- Task instructions: Reproduce the closing run of lines below verbatim, from the line that contains "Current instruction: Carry" up to and including the final line.
--- Provided material ---
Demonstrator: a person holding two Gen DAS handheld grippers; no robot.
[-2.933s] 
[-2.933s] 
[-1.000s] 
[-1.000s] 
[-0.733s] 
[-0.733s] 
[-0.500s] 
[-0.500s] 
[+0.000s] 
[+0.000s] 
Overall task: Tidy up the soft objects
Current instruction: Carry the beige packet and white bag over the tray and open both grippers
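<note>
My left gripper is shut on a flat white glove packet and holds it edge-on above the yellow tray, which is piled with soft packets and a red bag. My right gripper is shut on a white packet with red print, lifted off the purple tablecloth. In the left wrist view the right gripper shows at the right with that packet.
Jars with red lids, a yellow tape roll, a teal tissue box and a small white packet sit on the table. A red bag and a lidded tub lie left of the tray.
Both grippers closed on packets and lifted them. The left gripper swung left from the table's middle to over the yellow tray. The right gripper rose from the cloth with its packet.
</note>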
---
- Written solution:
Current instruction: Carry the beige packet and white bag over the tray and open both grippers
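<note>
My left gripper is shut on a flat white glove packet and holds it edge-on above the yellow tray, which is piled with soft packets and a red bag. My right gripper is shut on a white packet with red print, lifted off the purple tablecloth. In the left wrist view the right gripper shows at the right with that packet.
Jars with red lids, a yellow tape roll, a teal tissue box and a small white packet sit on the table. A red bag and a lidded tub lie left of the tray.
Both grippers closed on packets and lifted them. The left gripper swung left from the table's middle to over the yellow tray. The right gripper rose from the cloth with its packet.
</note>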

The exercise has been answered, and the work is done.